Monetary and macro-prudential response
In a synchronised effort, the Bank of England has also significantly loosened monetary policy to support demand in the economy, provide access to finance and stabilise the financial system. The Bank has reduced its interest rate by 0.65 percentage points to a record low of 0.1% while expanding its asset purchase programme by £300 billion. Through its Quantitative Easing programme, the Bank will buy up government and corporate bonds, thus helping the government to fund the significant fiscal interventions at very low interest rates.

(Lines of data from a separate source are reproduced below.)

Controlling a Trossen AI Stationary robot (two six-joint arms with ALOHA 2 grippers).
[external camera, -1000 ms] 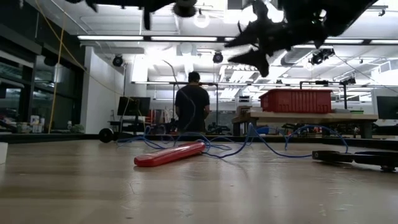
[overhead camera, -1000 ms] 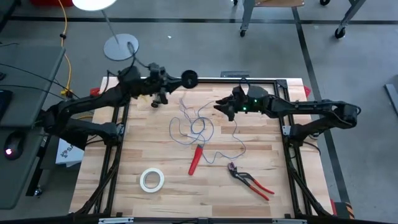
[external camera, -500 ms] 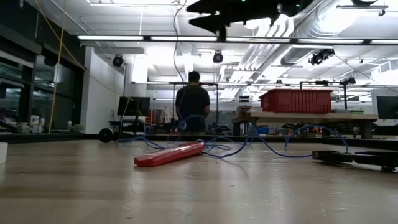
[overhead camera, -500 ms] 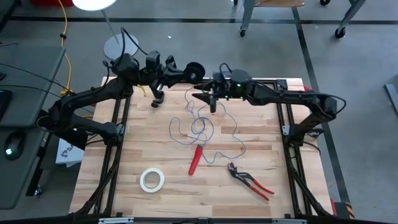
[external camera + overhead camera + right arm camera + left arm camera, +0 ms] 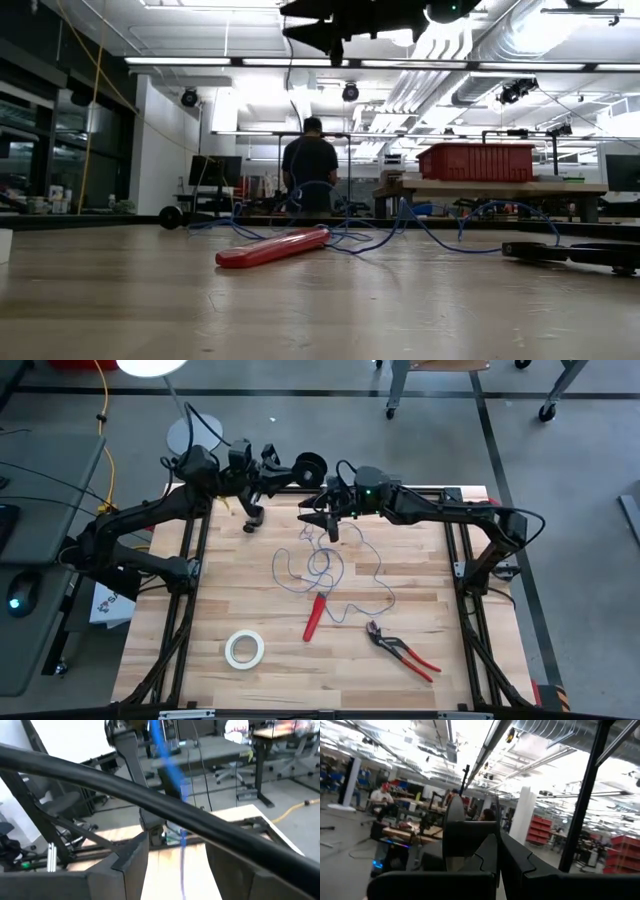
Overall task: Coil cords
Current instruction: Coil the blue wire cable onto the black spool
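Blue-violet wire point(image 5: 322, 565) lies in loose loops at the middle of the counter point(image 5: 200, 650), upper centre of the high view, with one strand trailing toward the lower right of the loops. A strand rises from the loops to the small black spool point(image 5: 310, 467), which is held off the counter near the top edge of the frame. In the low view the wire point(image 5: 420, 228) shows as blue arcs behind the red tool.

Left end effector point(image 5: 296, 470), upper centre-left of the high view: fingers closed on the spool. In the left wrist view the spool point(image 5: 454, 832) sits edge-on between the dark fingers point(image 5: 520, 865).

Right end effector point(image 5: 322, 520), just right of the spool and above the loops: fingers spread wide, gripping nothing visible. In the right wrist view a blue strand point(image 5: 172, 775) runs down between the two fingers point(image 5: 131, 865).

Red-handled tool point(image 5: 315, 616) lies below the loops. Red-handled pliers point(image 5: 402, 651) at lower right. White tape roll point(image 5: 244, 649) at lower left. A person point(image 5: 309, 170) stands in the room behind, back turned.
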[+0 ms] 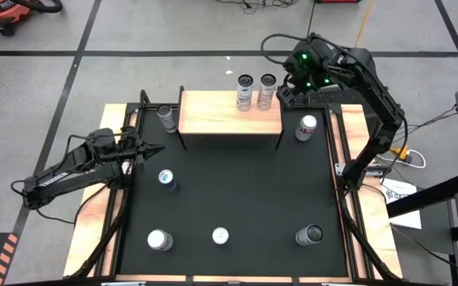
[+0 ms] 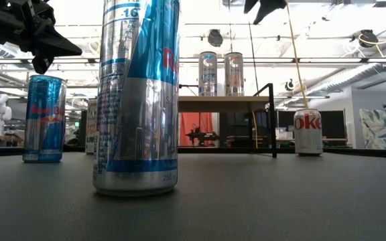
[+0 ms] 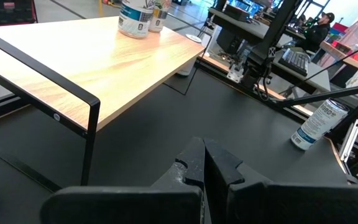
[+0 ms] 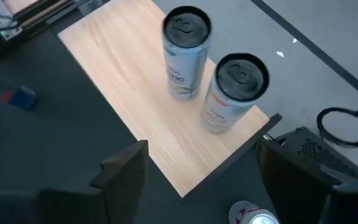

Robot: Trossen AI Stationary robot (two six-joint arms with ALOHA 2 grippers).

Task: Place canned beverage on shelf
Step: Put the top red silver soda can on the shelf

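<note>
The shelf (image 1: 230, 113), pale wood on thin black legs, stands at the table's far side. Two slim silver cans (image 1: 245, 92) (image 1: 266, 92) stand upright on its top near the far right corner, also seen in the right wrist view (image 4: 187, 53) (image 4: 235, 93). My right gripper (image 4: 204, 180) hovers open above the shelf's right end (image 1: 287, 94), nothing between its fingers. My left gripper (image 1: 153, 149) is shut and empty at the table's left side, pointing toward the shelf (image 3: 104, 68).
Loose cans stand upright on the black table: one left of the shelf (image 1: 166, 117), a Coke can right of it (image 1: 307, 127), a blue can (image 1: 166, 179) near my left gripper, and three along the near edge (image 1: 159, 239) (image 1: 220, 236) (image 1: 309, 235).
</note>
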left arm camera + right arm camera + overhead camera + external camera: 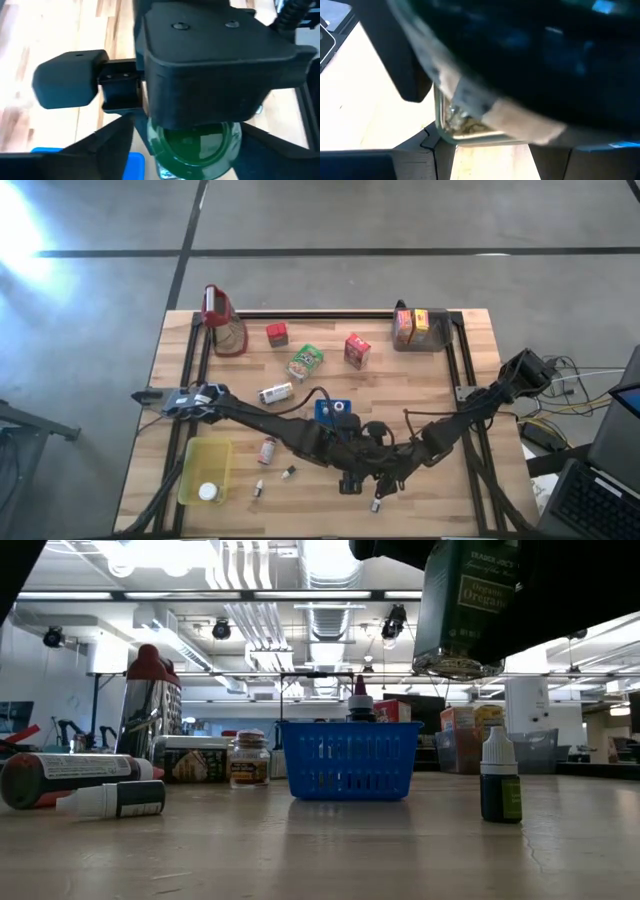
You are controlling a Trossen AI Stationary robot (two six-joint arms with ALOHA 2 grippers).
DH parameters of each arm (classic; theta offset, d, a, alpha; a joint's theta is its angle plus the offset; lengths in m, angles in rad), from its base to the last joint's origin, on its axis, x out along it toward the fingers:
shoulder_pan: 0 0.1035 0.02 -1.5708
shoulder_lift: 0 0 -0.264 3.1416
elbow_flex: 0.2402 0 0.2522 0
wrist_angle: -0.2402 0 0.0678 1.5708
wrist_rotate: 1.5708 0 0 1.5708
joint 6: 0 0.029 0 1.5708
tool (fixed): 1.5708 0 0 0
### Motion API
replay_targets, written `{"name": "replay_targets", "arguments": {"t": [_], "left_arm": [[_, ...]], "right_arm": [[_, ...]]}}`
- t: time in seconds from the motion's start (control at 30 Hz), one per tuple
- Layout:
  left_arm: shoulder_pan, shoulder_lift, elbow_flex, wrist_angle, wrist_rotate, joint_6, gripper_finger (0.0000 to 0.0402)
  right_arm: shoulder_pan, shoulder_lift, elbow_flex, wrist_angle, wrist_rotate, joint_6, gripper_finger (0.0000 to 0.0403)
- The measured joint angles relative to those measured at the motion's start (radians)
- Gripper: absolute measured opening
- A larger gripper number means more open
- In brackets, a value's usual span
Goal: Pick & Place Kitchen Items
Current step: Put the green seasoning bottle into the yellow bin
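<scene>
the table [430, 380] is seen as pale blond wood in planks, framed with black rails. a blue perforated basket [348, 760] is shown, its walls pierced by rows of vertical slots. a yellow tray [205, 470] is seen holding a white round lid [207, 492]. two red cartons [277, 334] [356, 350] and a green-and-white packet [305, 361] are shown. a dark green jar [468, 605] with a green label in pale lettering is seen. a small green bottle [499, 787] is topped by a white cap. both arms are black.
</scene>
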Motion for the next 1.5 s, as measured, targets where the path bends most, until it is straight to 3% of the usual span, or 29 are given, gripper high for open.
{"name": "replay_targets", "arguments": {"t": [0.2, 0.37, 0.8, 1.03, 1.23, 1.5], "left_arm": [[0.0, 0.0, 0.0, -0.005, 0.036, -0.001, 0.0209], [0.0, 0.0, 0.0, -0.006, 0.04, 0.0, 0.0208], [0.001, -0.004, 0.024, -0.106, 0.052, 0.031, 0.0208], [-0.008, -0.079, 0.044, -0.294, -0.093, -0.045, 0.0208], [-0.059, -0.204, 0.023, -0.414, -0.204, -0.183, 0.0208], [-0.167, -0.363, -0.046, -0.481, -0.354, -0.384, 0.0208]], "right_arm": [[-0.002, 0.0, 0.0, 0.001, -0.001, 0.014, 0.02], [-0.002, 0.0, -0.001, 0.0, 0.003, 0.029, 0.0204], [0.001, -0.002, 0.0, -0.011, 0.003, 0.025, 0.0271], [0.002, -0.004, 0.0, -0.172, 0.0, 0.155, 0.0281], [0.002, -0.029, -0.014, -0.27, 0.031, 0.213, 0.0239], [0.002, -0.199, -0.116, -0.269, 0.04, 0.22, 0.0113]]}}
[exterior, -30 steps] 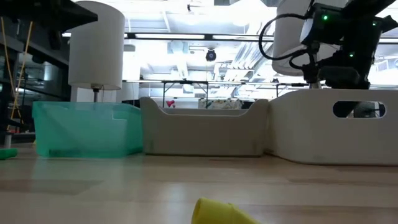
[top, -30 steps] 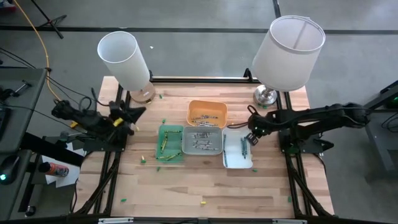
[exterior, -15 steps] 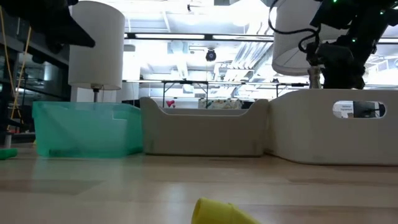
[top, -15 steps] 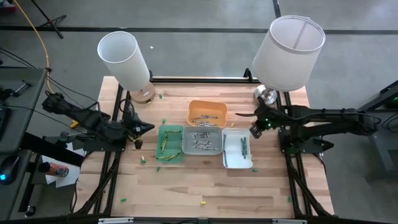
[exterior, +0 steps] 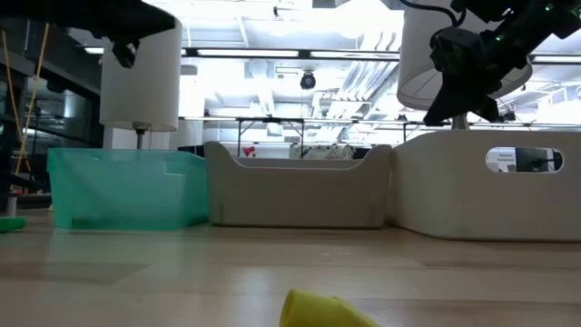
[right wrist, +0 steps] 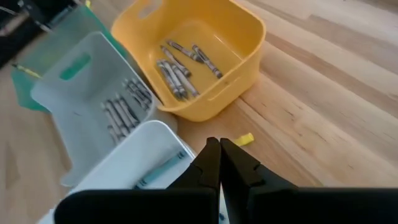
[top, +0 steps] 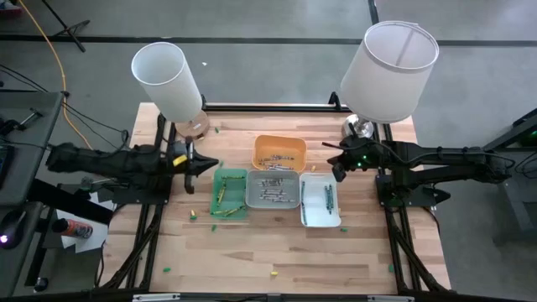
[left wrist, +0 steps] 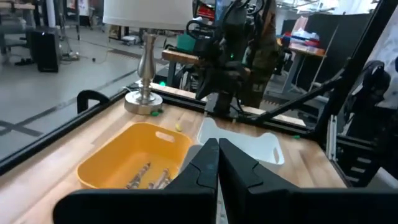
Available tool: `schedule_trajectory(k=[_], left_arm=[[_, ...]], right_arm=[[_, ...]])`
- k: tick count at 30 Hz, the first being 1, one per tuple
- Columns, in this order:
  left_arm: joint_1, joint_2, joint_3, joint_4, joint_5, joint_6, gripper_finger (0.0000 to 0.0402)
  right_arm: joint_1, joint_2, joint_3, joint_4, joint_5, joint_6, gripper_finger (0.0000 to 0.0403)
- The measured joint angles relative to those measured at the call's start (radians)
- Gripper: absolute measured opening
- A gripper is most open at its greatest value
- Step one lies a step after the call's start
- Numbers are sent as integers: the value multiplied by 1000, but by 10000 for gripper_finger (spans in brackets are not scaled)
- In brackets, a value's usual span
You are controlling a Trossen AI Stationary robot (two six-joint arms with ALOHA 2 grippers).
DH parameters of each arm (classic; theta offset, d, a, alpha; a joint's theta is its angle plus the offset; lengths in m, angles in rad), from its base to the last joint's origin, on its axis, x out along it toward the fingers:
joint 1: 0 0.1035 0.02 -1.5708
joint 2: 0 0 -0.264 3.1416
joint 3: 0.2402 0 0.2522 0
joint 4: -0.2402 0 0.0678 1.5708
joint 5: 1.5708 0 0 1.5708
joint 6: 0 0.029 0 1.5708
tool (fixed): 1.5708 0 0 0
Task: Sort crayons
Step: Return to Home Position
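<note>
Green tray point(top: 236, 204), grey tray point(top: 252, 201), white tray point(top: 312, 206), orange tray point(top: 280, 139) hold crayons point(top: 273, 186) mid-desk point(top: 344, 256); left pincer point(top: 210, 164), right pincer point(top: 335, 165) flank them.

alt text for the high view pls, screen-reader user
Overhead: four trays cluster mid-table, a green tray, grey tray and white tray in a row, an orange tray behind, all holding crayons. The left pincer hovers by the green tray's far corner, the right pincer by the white tray's. Two lamps stand at the table's far corners; stray crayons lie around.
</note>
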Motion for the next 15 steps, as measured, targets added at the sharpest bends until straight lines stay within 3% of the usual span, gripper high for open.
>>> schedule_trajectory(k=[5,8,11,15], left_arm=[[169,-8,-5,12,198,24,0],[219,-65,-5,-2,260,7,0],[228,-149,-5,-78,265,-12,0],[214,-278,-5,-184,191,-52,0]], right_arm=[[0,-2,0,12,-31,53,0],[0,-2,0,18,-69,75,0],[0,-3,0,36,-96,79,0],[0,-3,0,49,-98,102,0]])
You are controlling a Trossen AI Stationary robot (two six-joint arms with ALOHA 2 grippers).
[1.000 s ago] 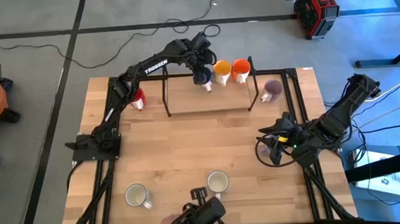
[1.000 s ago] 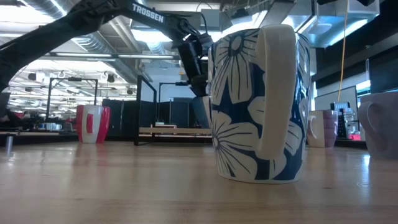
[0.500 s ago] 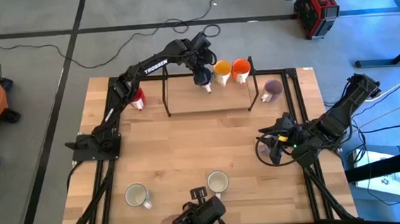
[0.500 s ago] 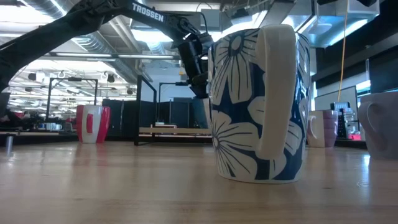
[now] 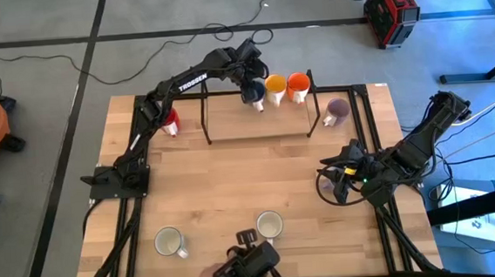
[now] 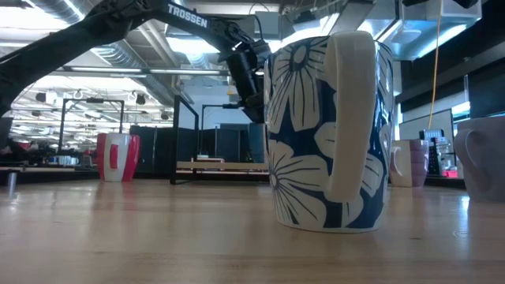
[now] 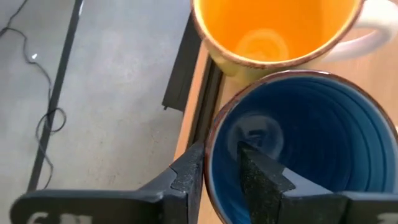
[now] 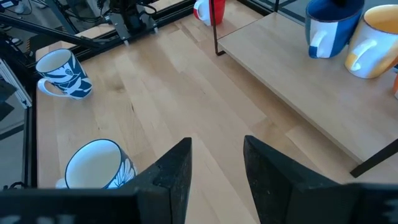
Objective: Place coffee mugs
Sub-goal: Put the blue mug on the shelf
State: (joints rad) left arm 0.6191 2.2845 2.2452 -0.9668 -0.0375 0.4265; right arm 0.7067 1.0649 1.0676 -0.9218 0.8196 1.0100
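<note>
1. Left claw (image 7: 219, 163): mine, reached to the back of the counter (image 5: 233, 183) over the raised shelf (image 5: 255, 127). It is pinched down on the rim of the blue mug (image 8: 334, 31), one finger inside and one outside.
2. Change noted: over the last second the blue mug has crept slightly toward the shelf's rear edge, closing on its neighbour. I cannot tell whether its base is seated on the shelf or just clear of it.
3. Far left: red mug (image 5: 170, 122) stands on the counter beside the shelf frame, untouched.
4. Front of the counter: two white mugs (image 5: 169, 242) (image 5: 269, 226), upright, well apart from the shelf.
5. Shelf row: blue mug, then yellow-orange mug (image 5: 275, 88) just beside it, then orange mug (image 5: 298, 85).
6. Right of the shelf: one dull purple mug (image 5: 338, 109) on the counter.
7. Right claw (image 5: 336, 182): waiting at the right edge, fingers parted and empty; second purple mug (image 5: 323, 186) close beside it.
8. Judgement: placement of the blue mug is nearly complete; release is the outstanding step, with five mugs left.
</note>
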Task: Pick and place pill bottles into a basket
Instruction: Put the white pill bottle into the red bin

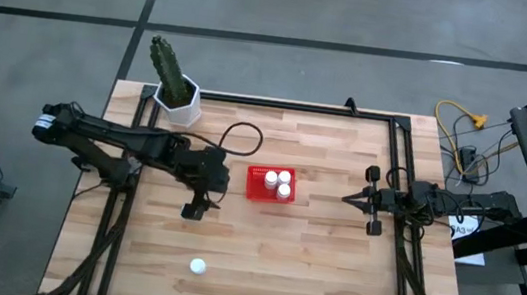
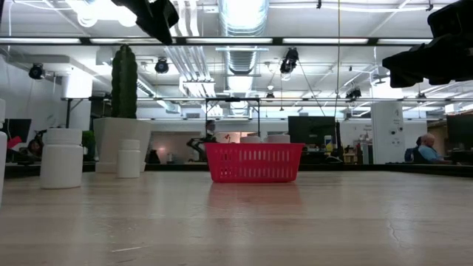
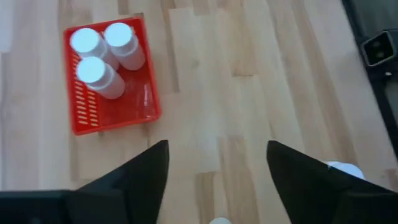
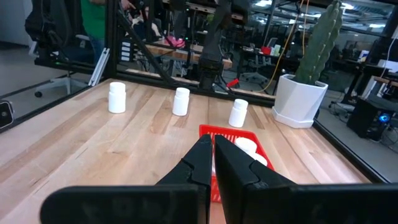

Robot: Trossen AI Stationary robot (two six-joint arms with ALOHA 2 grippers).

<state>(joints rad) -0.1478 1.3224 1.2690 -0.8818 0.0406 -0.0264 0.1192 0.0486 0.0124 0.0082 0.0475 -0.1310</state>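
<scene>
1. Pill bottles are the job, but by size the wooden table [image 1: 310, 264] comes first; both arms reach in over it from opposite sides.
2. Cactus pot [image 1: 181, 99], white with a tall green cactus, stands at the table's far left corner.
3. Left gripper [image 1: 198, 206] hangs above bare wood just left of the basket; its two dark fingers [image 3: 134, 180] stand wide apart and hold nothing.
4. Right gripper [image 1: 350, 198] waits at the right side of the table, well apart from the basket, its fingers pressed together and empty.
5. Basket [image 1: 255, 185], red with mesh sides, sits near the table's middle between the two grippers.
6. Three pill bottles [image 3: 102, 76] stand upright inside the basket, bunched toward one end, touching or nearly touching each other.
7. Three more bottles [image 4: 181, 101] stand upright on the wood outside the basket, spaced in a loose row on the left arm's side.
8. One of them [image 1: 197, 266] shows in the overhead view near the front edge, well apart from the basket.
</scene>
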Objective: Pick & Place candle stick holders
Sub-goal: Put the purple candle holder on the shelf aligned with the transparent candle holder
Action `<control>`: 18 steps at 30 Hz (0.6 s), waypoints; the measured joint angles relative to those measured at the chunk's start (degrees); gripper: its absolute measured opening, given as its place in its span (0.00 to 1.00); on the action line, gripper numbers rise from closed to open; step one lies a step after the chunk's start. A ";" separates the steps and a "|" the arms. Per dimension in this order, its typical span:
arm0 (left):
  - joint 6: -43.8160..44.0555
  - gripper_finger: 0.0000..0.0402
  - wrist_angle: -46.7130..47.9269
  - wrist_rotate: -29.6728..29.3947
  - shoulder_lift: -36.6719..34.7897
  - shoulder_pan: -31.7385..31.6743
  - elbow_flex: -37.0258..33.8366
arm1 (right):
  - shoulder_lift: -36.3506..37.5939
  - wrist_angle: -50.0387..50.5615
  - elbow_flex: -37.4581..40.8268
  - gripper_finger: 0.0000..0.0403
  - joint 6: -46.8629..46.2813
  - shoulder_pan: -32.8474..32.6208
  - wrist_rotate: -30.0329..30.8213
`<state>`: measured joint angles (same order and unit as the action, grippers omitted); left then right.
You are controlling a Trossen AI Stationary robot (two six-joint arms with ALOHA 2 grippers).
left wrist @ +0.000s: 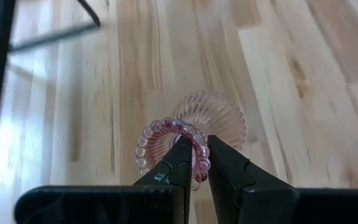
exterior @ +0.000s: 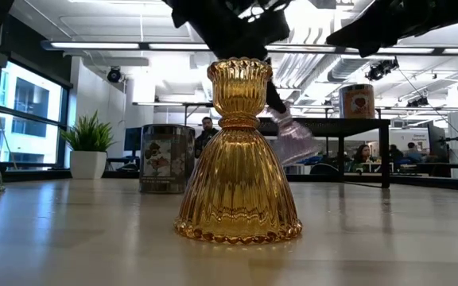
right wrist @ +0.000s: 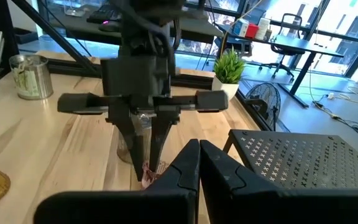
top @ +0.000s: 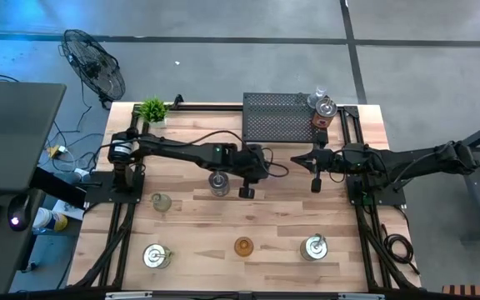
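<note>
While the left pincer (left wrist: 196, 163) hangs over the middle of the wooden surface (top: 190, 225), its fingers are clamped on the beaded rim of the pink glass holder (left wrist: 194, 134), which is tilted and off the wood. Right pincer (top: 314, 173) hovers just beside it, fingers pressed together, holding nothing. Amber glass holder (exterior: 238, 151) stands upright near the front edge, between two silver holders, one front left (top: 155, 255), one front right (top: 315, 247). Another silver holder (top: 218, 182) sits just beside the left pincer. Pale green glass holder (top: 162, 202) upright, left side. On the black mesh rack (top: 277, 118) at the back, more holders (top: 321, 107) cluster at its right end. Potted plant (top: 152, 110) at back left corner.
</note>
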<state>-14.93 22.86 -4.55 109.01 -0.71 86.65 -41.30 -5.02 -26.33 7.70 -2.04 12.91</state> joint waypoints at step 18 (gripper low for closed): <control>0.14 0.08 0.80 -0.68 3.83 -0.02 -0.06 | -0.44 -0.28 -0.04 0.00 -0.13 0.00 -0.03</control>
<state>-14.79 23.66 -5.23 112.84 -0.73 86.59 -41.74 -5.30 -26.37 7.57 -2.04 12.87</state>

The Bank also introduced a new Term Funding scheme with additional incentives for SMEs to provide banks with four years of cheap funding so that they can continue to lend through the coronavirus crisis period.
The Financial Conduct Authority (FCA) also introduced a package of targeted, temporary measures to help people with some of the most commonly used consumer credit products, reflecting the challenges faced by people from a fall in income and cash flow challenges. For example, the FCA introduced rules asking lenders to freeze loan and credit card payments and charge 0% on arranged overdrafts up to £500 until the end of October. Households struggling to pay their mortgage due to coronavirus will be able to take a payment holiday, or start making reduced payments.